#### [WHAT THE EXERCISE ASKS]
Once the pictures are set aside, output all the records exactly.

-------------------------

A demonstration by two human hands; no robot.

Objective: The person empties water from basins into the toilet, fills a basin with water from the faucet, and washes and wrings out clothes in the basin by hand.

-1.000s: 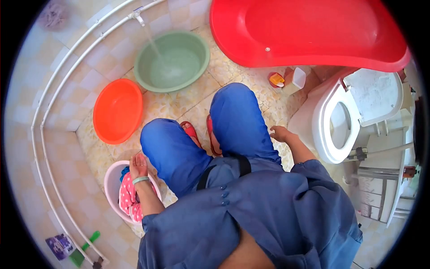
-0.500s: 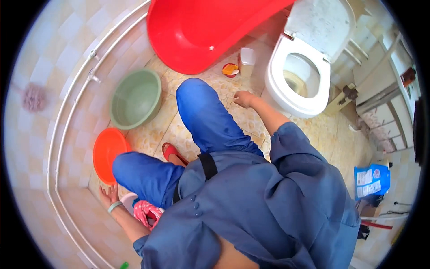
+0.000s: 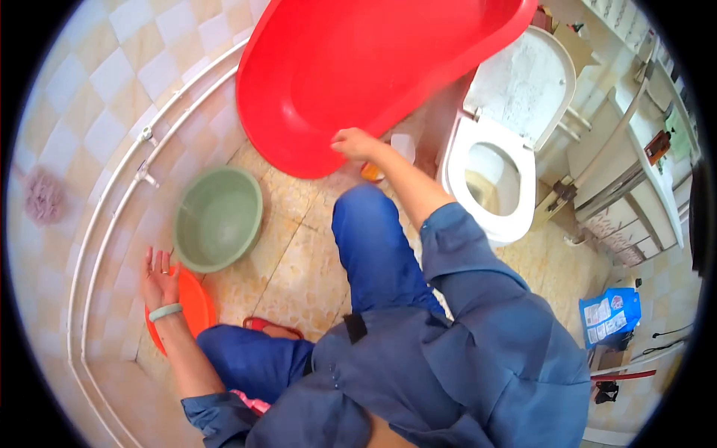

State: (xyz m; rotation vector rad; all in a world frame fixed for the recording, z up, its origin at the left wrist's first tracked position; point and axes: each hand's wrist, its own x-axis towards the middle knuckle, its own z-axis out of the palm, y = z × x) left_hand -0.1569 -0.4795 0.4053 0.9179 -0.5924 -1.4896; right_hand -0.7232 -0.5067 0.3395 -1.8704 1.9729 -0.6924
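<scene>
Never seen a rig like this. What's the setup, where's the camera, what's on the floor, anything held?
No machine here: a person's bare hands, filmed by one head-worn camera looking forward and down.

On the tiled floor stand a round green basin, a round orange-red basin and a white toilet with its lid up. A large glossy red tub is ahead.

The left hand, wearing a pale bangle, is open and empty, overlapping the orange-red basin in view. The right hand overlaps the tub's edge; contact is unclear. Nothing shows in it, but curled fingers hide the palm.
</scene>
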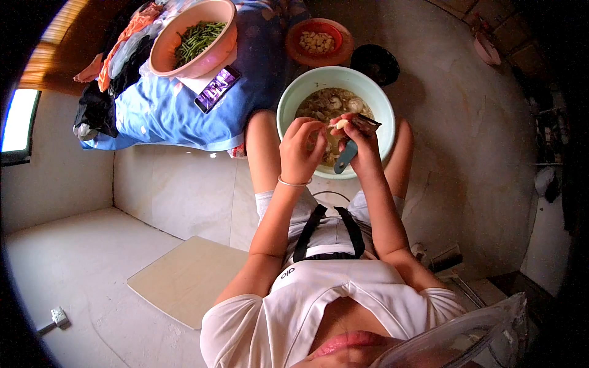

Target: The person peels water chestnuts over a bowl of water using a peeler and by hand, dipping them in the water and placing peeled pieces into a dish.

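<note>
My right hand is closed around a small knife with a green handle. Its dark blade points up past my fingers. A pale garlic clove sits between that hand's thumb and fingers. To the left of the clove, my left hand has its thumb and fingers pinched together; what they hold, if anything, is too small to make out. Both hands are over a pale green basin that stands between my knees. Murky water with garlic and bits of peel fills its lower part.
Beyond the basin, a red bowl of peeled cloves rests in an orange-brown basin, beside a black bowl. On the blue bedding are a pink basin of green beans and a phone. A board lies left.
</note>
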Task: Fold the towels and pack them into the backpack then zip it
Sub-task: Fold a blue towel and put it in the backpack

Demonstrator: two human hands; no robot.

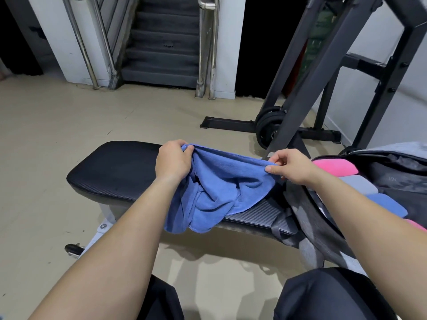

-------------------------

#### [RESULT]
A demonstration by two human hands; no robot.

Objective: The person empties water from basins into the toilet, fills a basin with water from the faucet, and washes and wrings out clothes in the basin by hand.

-1.000s: 
-0.500s: 
+0.000s: 

State: (xyz m; rotation vector rad; all in a world frame fixed for the recording, z up, its origin at the left wrist's first tracked position; point and axes: each hand's wrist, its own x-axis towards the middle knuckle, its own z-axis out of the palm, y = z × x) left_hand -0.1569 -0.4795 0.4053 0.9179 -0.5924 -1.4896; right_hand -0.7232 -0.5067 0.3395 -1.8704 1.9729 -0.6924
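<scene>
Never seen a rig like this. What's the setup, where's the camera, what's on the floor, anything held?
No machine here: a person's bare hands, filmed by one head-worn camera looking forward and down.

On the tiled floor stand a round green basin, a round orange-red basin and a white toilet with its lid up. A large glossy red tub is ahead.

The left hand, wearing a pale bangle, is open and empty, overlapping the orange-red basin in view. The right hand overlaps the tub's edge; contact is unclear. Nothing shows in it, but curled fingers hide the palm.
</scene>
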
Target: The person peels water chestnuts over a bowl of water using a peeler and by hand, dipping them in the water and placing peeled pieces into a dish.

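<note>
My right hand is closed around a small knife with a green handle. Its dark blade points up past my fingers. A pale garlic clove sits between that hand's thumb and fingers. To the left of the clove, my left hand has its thumb and fingers pinched together; what they hold, if anything, is too small to make out. Both hands are over a pale green basin that stands between my knees. Murky water with garlic and bits of peel fills its lower part.
Beyond the basin, a red bowl of peeled cloves rests in an orange-brown basin, beside a black bowl. On the blue bedding are a pink basin of green beans and a phone. A board lies left.
</note>
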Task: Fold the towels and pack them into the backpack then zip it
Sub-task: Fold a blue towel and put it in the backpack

Demonstrator: two human hands; no robot.

This exercise requires no further work.